:: What you are asked to do ::
How many lines in the material below include the string "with"? Only the number should be given.

:: Raw data ::
* * * * *
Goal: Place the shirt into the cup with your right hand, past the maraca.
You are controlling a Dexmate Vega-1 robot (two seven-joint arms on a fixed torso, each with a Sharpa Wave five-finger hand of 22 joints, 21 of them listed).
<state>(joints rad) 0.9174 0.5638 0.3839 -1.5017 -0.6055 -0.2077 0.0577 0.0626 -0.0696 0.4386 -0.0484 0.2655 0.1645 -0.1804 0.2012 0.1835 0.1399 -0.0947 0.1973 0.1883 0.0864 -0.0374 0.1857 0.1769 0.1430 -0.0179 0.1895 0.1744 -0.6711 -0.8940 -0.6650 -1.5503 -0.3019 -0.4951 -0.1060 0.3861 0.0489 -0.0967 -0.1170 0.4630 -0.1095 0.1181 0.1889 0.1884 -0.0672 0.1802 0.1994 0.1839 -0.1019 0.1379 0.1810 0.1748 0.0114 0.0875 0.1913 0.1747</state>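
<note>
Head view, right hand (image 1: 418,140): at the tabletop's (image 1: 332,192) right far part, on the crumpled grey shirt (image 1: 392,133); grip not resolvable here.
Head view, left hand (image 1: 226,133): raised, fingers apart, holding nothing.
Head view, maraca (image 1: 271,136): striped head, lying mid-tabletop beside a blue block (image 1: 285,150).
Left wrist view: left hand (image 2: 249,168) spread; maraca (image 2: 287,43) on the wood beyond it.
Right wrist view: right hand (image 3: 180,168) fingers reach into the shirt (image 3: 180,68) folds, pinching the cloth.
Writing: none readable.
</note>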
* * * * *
:: Task answer ::
2